If you're interested into the number of processors available to your current process, you have to check cpuset first. Otherwise (or if cpuset is not in use), multiprocessing.cpu_count() is the way to go in Python 2.6 and newer. The following method falls back to a couple of alternative methods in older versions of Python:

import os
import re
import subprocess


def available_cpu_count():
    """ Number of available virtual or physical CPUs on this system, i.e.
    user/real as output by time(1) when called with an optimally scaling
    userspace-only program"""

    # cpuset
    # cpuset may restrict the number of *available* processors
    try:
        m = re.search(r'(?m)^Cpus_allowed:\s*(.*)$',
                      open('/proc/self/status').read())
        if m:
            res = bin(int(m.group(1).replace(',', ''), 16)).count('1')
            if res > 0:
                return res
    except IOError:
        pass

    # Python 2.6+
    try:
        import multiprocessing
        return multiprocessing.cpu_count()
    except (ImportError, NotImplementedError):
        pass

    # https://github.com/giampaolo/psutil
    try:
        import psutil
        return psutil.cpu_count()   # psutil.NUM_CPUS on old versions
    except (ImportError, AttributeError):
        pass

    # POSIX
    try:
        res = int(os.sysconf('SC_NPROCESSORS_ONLN'))

        if res > 0:
            return res
    except (AttributeError, ValueError):
        pass

    # Windows
    try:
        res = int(os.environ['NUMBER_OF_PROCESSORS'])

        if res > 0:
            return res
    except (KeyError, ValueError):
        pass

    # jython
    try:
        from java.lang import Runtime
        runtime = Runtime.getRuntime()
        res = runtime.availableProcessors()
        if res > 0:
            return res
    except ImportError:
        pass

    # BSD
    try:
        sysctl = subprocess.Popen(['sysctl', '-n', 'hw.ncpu'],
                                  stdout=subprocess.PIPE)
        scStdout = sysctl.communicate()[0]
        res = int(scStdout)

        if res > 0:
            return res
    except (OSError, ValueError):
        pass

    # Linux
    try:
        res = open('/proc/cpuinfo').read().count('processor\t:')

        if res > 0:
            return res
    except IOError:
        pass

    # Solaris
    try:
        pseudoDevices = os.listdir('/devices/pseudo/')
        res = 0
        for pd in pseudoDevices:
            if re.match(r'^cpuid@[0-9]+$', pd):
                res += 1

        if res > 0:
            return res
    except OSError:
        pass

    # Other UNIXes (heuristic)
    try:
        try:
            dmesg = open('/var/run/dmesg.boot').read()
        except IOError:
            dmesgProcess = subprocess.Popen(['dmesg'], stdout=subprocess.PIPE)
            dmesg = dmesgProcess.communicate()[0]

        res = 0
        while '\ncpu' + str(res) + ':' in dmesg:
            res += 1

        if res > 0:
            return res
    except OSError:
        pass

    raise Exception('Can not determine number of CPUs on this system')

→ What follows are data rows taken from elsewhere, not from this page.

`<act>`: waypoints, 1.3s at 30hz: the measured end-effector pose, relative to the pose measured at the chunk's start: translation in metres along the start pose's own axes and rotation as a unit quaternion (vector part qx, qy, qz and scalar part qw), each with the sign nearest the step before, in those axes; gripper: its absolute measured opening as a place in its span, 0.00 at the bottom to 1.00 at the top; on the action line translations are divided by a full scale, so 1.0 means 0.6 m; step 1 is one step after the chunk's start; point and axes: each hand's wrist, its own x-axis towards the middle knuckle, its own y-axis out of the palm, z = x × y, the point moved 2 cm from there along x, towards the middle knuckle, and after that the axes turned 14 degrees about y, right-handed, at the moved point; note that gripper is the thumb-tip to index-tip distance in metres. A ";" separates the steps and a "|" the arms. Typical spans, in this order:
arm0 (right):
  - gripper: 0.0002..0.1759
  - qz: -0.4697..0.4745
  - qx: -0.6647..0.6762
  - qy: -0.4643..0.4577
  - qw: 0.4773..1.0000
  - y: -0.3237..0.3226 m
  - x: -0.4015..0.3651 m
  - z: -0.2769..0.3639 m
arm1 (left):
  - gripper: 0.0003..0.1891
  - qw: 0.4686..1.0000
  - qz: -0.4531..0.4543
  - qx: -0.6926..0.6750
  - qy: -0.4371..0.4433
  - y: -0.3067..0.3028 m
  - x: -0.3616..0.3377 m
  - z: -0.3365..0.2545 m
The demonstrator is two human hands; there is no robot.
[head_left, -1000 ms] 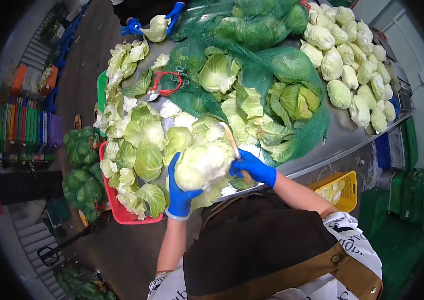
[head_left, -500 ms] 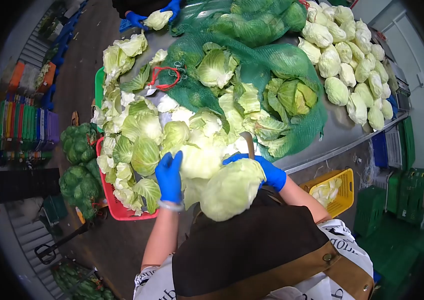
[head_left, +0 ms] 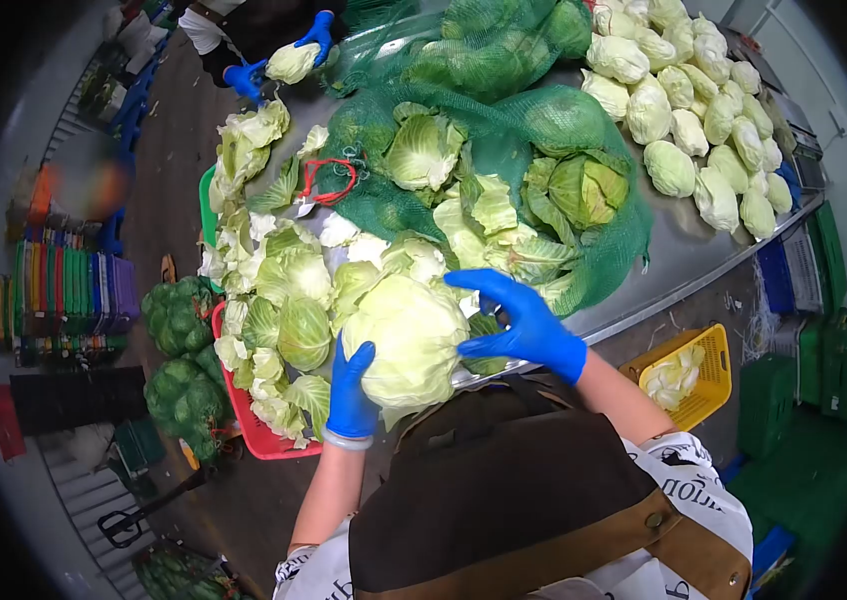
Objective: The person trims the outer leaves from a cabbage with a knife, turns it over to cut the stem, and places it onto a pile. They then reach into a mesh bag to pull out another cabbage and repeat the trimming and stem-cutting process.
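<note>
A trimmed pale green cabbage (head_left: pixel 409 342) is in front of my apron, over the near edge of the table. My left hand (head_left: pixel 349 390), in a blue glove, grips its left side with the thumb up against the leaves. My right hand (head_left: pixel 532 328), also gloved in blue, is open at the cabbage's right side, thumb and fingers spread wide with fingertips close to the leaves. Loose outer leaves (head_left: pixel 289 262) are heaped just beyond and to the left. Behind them, a green mesh sack (head_left: pixel 384 195) holds untrimmed cabbages, one darker cabbage (head_left: pixel 584 192) showing at its mouth.
Peeled cabbages (head_left: pixel 671 168) are piled at the table's right. A red crate (head_left: pixel 269 440) and a green crate (head_left: pixel 208 215) catch leaves at the left. A yellow crate (head_left: pixel 712 375) stands on the floor at right. Across the table, another person's gloved hands (head_left: pixel 316 38) hold a cabbage.
The cabbage has turned and moved up and left into my left hand. My right hand has come from behind it to its right side, fingers spread. The view has shifted slightly.
</note>
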 end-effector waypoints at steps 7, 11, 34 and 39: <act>0.22 -0.110 -0.064 -0.006 0.992 -0.023 0.009 -0.032 | 0.43 0.962 0.019 0.245 0.122 0.070 0.019 -0.027; 0.15 -0.217 0.106 0.160 0.957 -0.093 0.062 -0.148 | 0.48 0.939 0.068 0.283 0.182 0.114 0.019 -0.033; 0.38 -0.188 0.624 0.069 0.756 -0.531 -0.063 -0.361 | 0.32 0.956 0.211 0.181 -0.088 0.405 0.171 0.248; 0.17 -0.446 0.490 -0.022 0.749 -0.914 -0.070 -0.470 | 0.22 0.971 0.100 0.163 -0.143 0.336 0.165 0.284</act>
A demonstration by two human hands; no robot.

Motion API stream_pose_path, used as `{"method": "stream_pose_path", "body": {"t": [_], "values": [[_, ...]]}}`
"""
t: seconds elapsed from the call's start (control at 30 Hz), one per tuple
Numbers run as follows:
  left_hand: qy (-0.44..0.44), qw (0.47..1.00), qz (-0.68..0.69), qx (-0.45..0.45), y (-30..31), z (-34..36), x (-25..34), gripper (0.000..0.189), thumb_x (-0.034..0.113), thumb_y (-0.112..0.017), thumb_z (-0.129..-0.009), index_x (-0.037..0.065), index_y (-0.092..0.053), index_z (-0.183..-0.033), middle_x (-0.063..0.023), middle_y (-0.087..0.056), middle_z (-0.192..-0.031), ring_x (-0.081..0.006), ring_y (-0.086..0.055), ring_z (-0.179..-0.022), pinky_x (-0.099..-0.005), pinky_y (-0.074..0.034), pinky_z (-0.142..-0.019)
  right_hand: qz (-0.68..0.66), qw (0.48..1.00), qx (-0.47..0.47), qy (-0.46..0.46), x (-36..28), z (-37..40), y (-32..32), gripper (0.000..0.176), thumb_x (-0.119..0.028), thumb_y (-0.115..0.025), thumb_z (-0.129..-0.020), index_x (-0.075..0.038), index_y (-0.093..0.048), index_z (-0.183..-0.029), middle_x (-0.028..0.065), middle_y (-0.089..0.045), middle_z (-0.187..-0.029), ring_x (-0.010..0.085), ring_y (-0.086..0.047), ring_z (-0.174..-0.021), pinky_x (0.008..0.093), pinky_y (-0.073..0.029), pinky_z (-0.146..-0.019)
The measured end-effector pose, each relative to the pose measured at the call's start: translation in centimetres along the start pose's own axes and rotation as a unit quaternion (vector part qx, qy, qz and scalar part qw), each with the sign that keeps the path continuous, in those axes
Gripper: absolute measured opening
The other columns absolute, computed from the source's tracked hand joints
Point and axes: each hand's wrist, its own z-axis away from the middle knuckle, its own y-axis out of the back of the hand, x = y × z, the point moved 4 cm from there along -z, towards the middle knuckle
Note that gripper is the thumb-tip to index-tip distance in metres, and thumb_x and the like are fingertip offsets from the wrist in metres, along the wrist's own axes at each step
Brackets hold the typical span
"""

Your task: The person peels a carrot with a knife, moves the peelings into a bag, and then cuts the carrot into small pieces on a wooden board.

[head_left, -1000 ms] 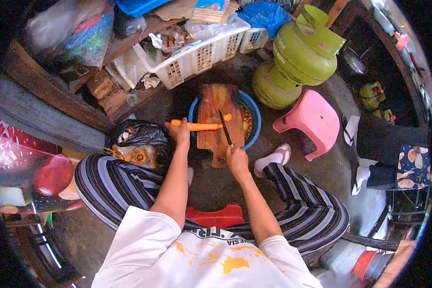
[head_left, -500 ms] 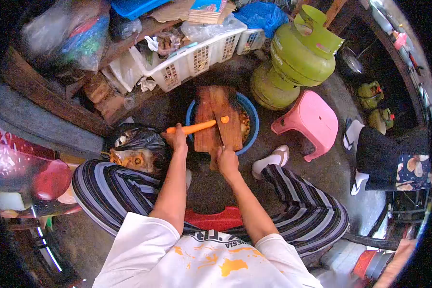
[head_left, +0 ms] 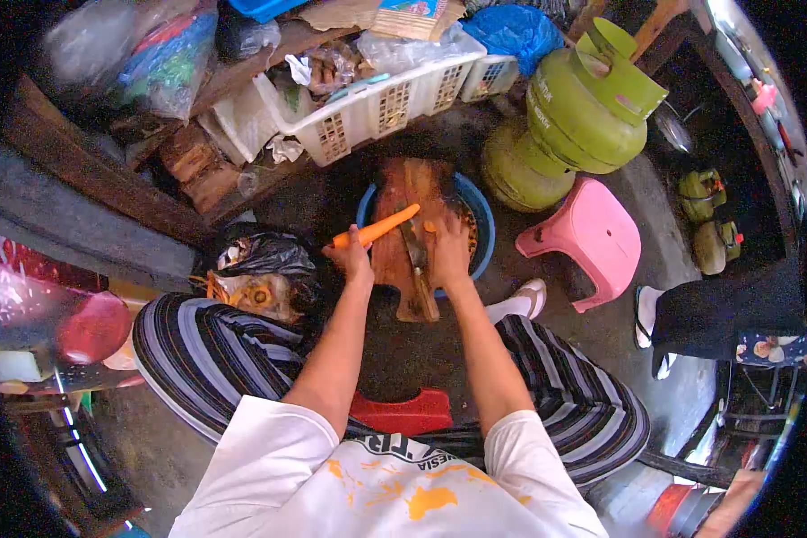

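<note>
A long peeled carrot is held at its thick end by my left hand, its tip over the wooden cutting board. The board lies across a blue basin. A knife rests on the board between my hands, its handle toward me. My right hand is on the board's right side, fingers forward, at a small orange carrot piece. Small cut pieces show inside the basin at the right of the board.
Left of the basin sits a black plastic bag with orange peelings. Beyond are white baskets. Green gas cylinders and a pink stool stand to the right. Another person's legs are at the far right.
My right hand has let go of the knife, now lying on the board, and moved to the carrot piece. The carrot's tip has tilted up and away from me. The view has shifted slightly.
</note>
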Motion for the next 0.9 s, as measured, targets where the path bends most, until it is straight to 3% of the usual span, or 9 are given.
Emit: {"method": "stream_pose_path", "body": {"t": [0.1,0.3,0.5,0.6,0.63,0.67,0.73,0.8,0.9], "values": [[-0.009,1.000,-0.005,0.020,-0.4,1.6,1.7,0.048,0.019,-0.065,-0.081,0.004,-0.027,-0.106,-0.0131,-0.048,-0.102,-0.0211,-0.056,-0.084,-0.0296,-0.053,-0.057,-0.008,0.997,0.021,0.077,1.5,-1.4,-2.0,0.025,-0.003,-0.058,-0.072,-0.013,-0.057,-0.096,0.0170,-0.051,-0.109,0.0368,-0.047,-0.102,0.0438,-0.043,-0.082],[-0.031,0.998,-0.062,0.012,-0.3,3.2,3.3,0.039,0.025,-0.060,-0.084,0.006,-0.032,-0.103,-0.0099,-0.048,-0.095,-0.0178,-0.053,-0.078,-0.0265,-0.048,-0.053,-0.121,0.992,0.028,-0.026,2.9,-1.7,-4.9,0.018,-0.007,-0.061,-0.073,-0.010,-0.058,-0.090,0.0137,-0.058,-0.095,0.0344,-0.052,-0.092,0.0446,-0.045,-0.073],[-0.019,0.999,-0.039,0.006,-0.5,4.6,3.7,0.039,0.029,-0.057,-0.085,0.007,-0.033,-0.105,-0.0092,-0.046,-0.096,-0.0181,-0.051,-0.076,-0.0284,-0.048,-0.052,-0.066,0.995,0.034,0.065,2.4,-2.2,-5.4,0.009,-0.014,-0.062,-0.074,-0.007,-0.063,-0.080,0.0147,-0.061,-0.087,0.0353,-0.056,-0.085,0.0411,-0.046,-0.070],[-0.032,0.999,-0.005,0.002,-0.1,3.1,2.3,0.033,0.022,-0.057,-0.084,0.008,-0.034,-0.104,-0.0090,-0.046,-0.096,-0.0196,-0.051,-0.081,-0.0309,-0.049,-0.054,-0.260,0.965,0.028,0.020,3.7,-2.6,-5.5,0.015,-0.018,-0.065,-0.072,-0.005,-0.065,-0.078,0.0153,-0.064,-0.079,0.0289,-0.063,-0.075,0.0371,-0.048,-0.067],[-0.054,0.998,0.007,0.014,-0.4,3.5,2.6,0.033,0.019,-0.056,-0.084,0.009,-0.034,-0.105,-0.0097,-0.047,-0.096,-0.0206,-0.051,-0.082,-0.0307,-0.049,-0.055,-0.124,0.985,-0.054,-0.107,4.1,-2.9,-5.0,0.013,-0.016,-0.064,-0.073,-0.004,-0.064,-0.078,0.0156,-0.065,-0.079,0.0257,-0.063,-0.075,0.0352,-0.048,-0.066],[-0.082,0.995,0.048,-0.002,-0.4,3.0,1.8,0.034,0.021,-0.057,-0.084,0.008,-0.033,-0.105,-0.0093,-0.047,-0.096,-0.0192,-0.051,-0.082,-0.0308,-0.048,-0.055,-0.202,0.977,0.023,-0.063,3.3,-2.8,-3.3,0.014,-0.014,-0.062,-0.074,-0.001,-0.063,-0.079,0.0151,-0.065,-0.078,0.0250,-0.063,-0.071,0.0344,-0.049,-0.064],[-0.035,0.999,-0.007,-0.001,-0.3,4.5,3.7,0.034,0.024,-0.055,-0.086,0.008,-0.031,-0.105,-0.0078,-0.044,-0.094,-0.0167,-0.048,-0.081,-0.0311,-0.045,-0.061,-0.164,0.985,0.007,-0.057,2.2,-3.1,-2.0,0.016,-0.008,-0.060,-0.075,0.000,-0.059,-0.089,0.0102,-0.063,-0.078,0.0175,-0.059,-0.067,0.0311,-0.047,-0.061],[-0.046,0.999,0.001,-0.011,-0.4,4.7,3.8,0.035,0.025,-0.054,-0.086,0.008,-0.031,-0.106,-0.0075,-0.044,-0.093,-0.0165,-0.047,-0.082,-0.0300,-0.044,-0.066,-0.352,0.931,-0.079,-0.060,-2.6,-2.8,-0.6,0.016,-0.007,-0.059,-0.076,-0.002,-0.058,-0.091,0.0073,-0.062,-0.076,0.0133,-0.058,-0.069,0.0280,-0.047,-0.060],[-0.174,0.982,-0.062,-0.028,0.1,4.8,3.3,0.034,0.023,-0.053,-0.086,0.007,-0.032,-0.107,-0.0070,-0.044,-0.092,-0.0159,-0.046,-0.083,-0.0276,-0.043,-0.067,-0.410,0.863,-0.296,0.019,-12.1,-1.1,1.5,0.022,-0.011,-0.062,-0.074,-0.005,-0.058,-0.095,0.0077,-0.063,-0.085,0.0164,-0.060,-0.078,0.0299,-0.047,-0.072]]}}
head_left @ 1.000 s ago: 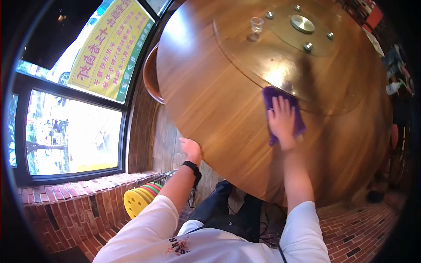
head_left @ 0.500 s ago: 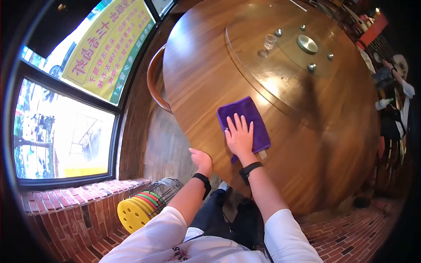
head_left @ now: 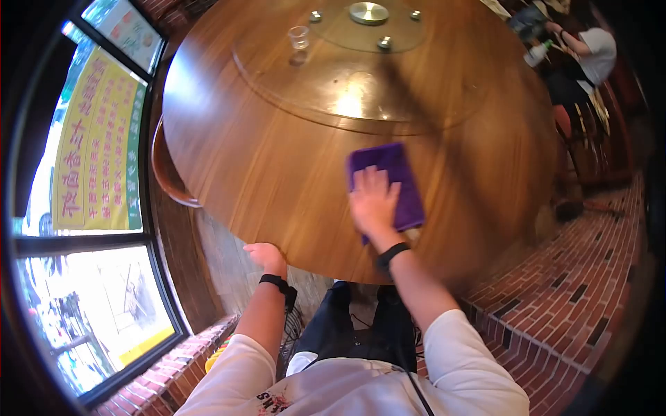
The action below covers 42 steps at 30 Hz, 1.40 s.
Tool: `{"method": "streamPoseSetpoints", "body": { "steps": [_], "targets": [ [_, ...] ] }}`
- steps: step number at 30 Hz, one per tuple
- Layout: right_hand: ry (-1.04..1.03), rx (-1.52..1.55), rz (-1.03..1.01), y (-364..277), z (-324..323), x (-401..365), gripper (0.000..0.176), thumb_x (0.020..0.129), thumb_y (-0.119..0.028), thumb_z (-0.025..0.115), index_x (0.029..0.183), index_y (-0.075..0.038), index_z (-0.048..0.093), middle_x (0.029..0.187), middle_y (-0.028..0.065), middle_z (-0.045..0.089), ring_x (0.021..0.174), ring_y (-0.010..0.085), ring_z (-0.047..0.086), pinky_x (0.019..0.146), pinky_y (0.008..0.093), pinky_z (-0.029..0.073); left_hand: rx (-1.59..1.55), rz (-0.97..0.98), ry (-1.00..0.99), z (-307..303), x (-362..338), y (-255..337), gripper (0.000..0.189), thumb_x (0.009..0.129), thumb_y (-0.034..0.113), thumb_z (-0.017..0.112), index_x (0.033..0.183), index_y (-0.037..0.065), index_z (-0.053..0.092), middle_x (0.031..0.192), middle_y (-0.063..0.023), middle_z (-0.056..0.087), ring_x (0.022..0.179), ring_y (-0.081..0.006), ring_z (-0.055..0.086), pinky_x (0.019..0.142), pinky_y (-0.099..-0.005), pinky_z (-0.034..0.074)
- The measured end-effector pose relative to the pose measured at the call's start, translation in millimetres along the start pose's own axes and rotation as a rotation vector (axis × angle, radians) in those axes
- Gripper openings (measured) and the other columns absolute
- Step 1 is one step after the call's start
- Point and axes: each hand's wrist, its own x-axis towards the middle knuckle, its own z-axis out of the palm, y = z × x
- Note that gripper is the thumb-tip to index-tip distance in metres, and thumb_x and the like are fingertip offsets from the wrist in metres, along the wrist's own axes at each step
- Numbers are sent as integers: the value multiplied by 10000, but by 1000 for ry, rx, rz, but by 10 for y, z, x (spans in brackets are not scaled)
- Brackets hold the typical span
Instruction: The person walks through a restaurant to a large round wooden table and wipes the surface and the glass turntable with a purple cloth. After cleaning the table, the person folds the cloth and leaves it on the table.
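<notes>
My right hand [head_left: 374,201] lies flat on a folded purple cloth [head_left: 409,197], fingers stretched forward, pressing it onto the round wooden table [head_left: 277,166]. The cloth sticks out beyond the fingers and to the right of the hand, and a pale tag shows at its near corner. At the table's near left edge is my left hand [head_left: 265,258], its fingers curled and partly hidden, with one digit pointing left. I see nothing held in it. Each wrist wears a black band.
A glass turntable [head_left: 312,90] in the table's middle carries a small clear glass [head_left: 299,37]. Near it are a round metal disc [head_left: 368,12] and several metal knobs. A wooden chair [head_left: 166,166] stands left, by the window. Another person [head_left: 590,55] is at the far right.
The view has swung right, showing more brick floor and more of the other person. My right hand stays flat on the cloth, its fingers closer together. My left hand stays by the table edge.
</notes>
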Motion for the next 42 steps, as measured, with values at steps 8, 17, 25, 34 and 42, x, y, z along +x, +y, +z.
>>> {"method": "streamPoseSetpoints", "body": {
  "steps": [8,17,25,34,42],
  "targets": [
    [-30,538,-280,-707,-253,-744,511,981,-326,580,1471,-187,546,1585,87,452,1476,305,377,1208,588,242,175,211,-115,499,815,-661,469,1083,326,434,1182,-43,706,1119,-186,752,911,-319,757,748,-384,614],
    [51,142,175,1474,-370,-913,639,912,-402,640,1474,-119,525,1557,138,473,1443,336,409,1170,588,305,1183,594,-362,226,704,-388,484,1071,317,444,1400,-16,567,1309,-157,692,1180,-266,693,956,-385,563],
    [-18,50,493,1609,-181,-909,846,970,-514,559,1579,20,314,1668,189,290,1553,354,237,1227,632,134,41,27,-249,60,368,-168,604,1108,357,239,1368,-97,540,1293,-283,658,1171,-414,667,995,-452,553],
    [-105,384,-133,-93,-347,-800,749,939,-473,613,1524,-38,443,1617,112,399,1508,297,336,1223,610,193,-31,-31,-144,-208,21,146,687,1101,420,250,1237,-135,632,1264,-295,668,1169,-440,653,1025,-474,522],
    [-44,398,-223,296,-259,-556,606,941,-391,635,1474,-121,534,1573,65,477,1468,267,403,1207,566,262,-12,-13,-106,-163,124,51,664,1105,403,255,1190,-116,660,1239,-286,683,1152,-415,667,1018,-469,524]
  ]
}}
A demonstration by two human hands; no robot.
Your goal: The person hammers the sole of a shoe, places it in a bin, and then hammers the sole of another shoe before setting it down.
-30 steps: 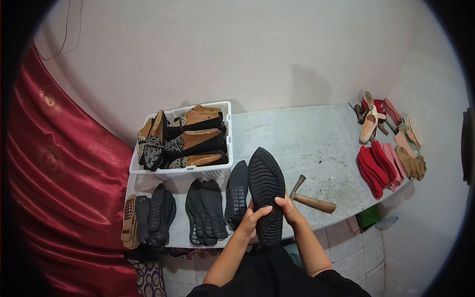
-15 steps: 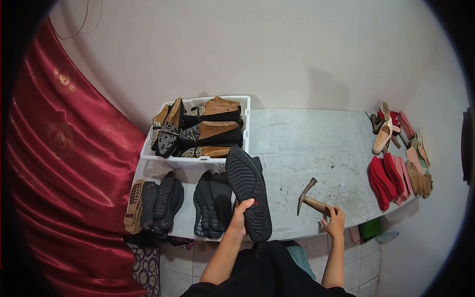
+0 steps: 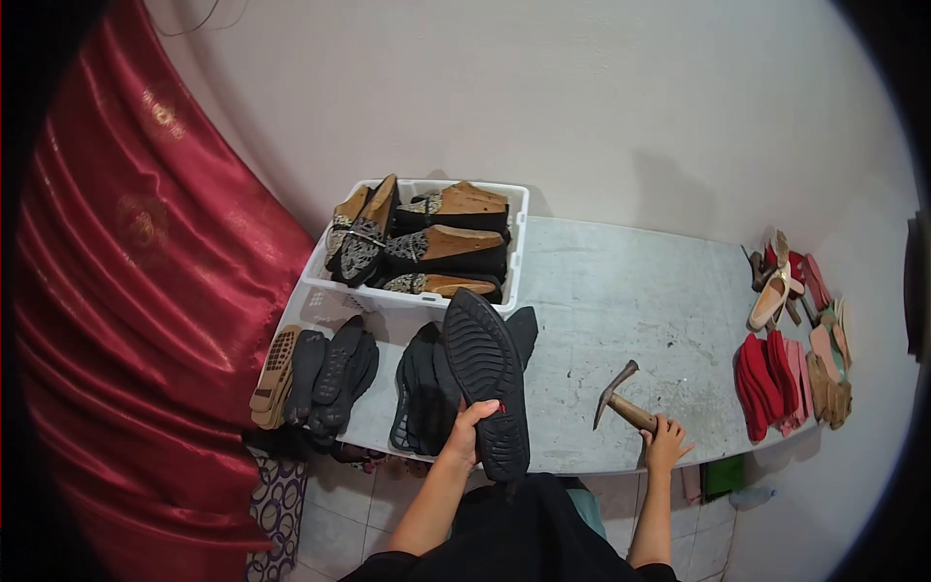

If you have python with a version >= 2.6 you can simply use

import multiprocessing

multiprocessing.cpu_count()

http://docs.python.org/library/multiprocessing.html#multiprocessing.cpu_count


Another option is to use the psutil library, which always turn out useful in these situations:

>>> import psutil
>>> psutil.cpu_count()
2

This should work on any platform supported by psutil(Unix and Windows).

Note that in some occasions multiprocessing.cpu_count may raise a NotImplementedError while psutil will be able to obtain the number of CPUs. This is simply because psutil first tries to use the same techniques used by multiprocessing and, if those fail, it also uses other techniques.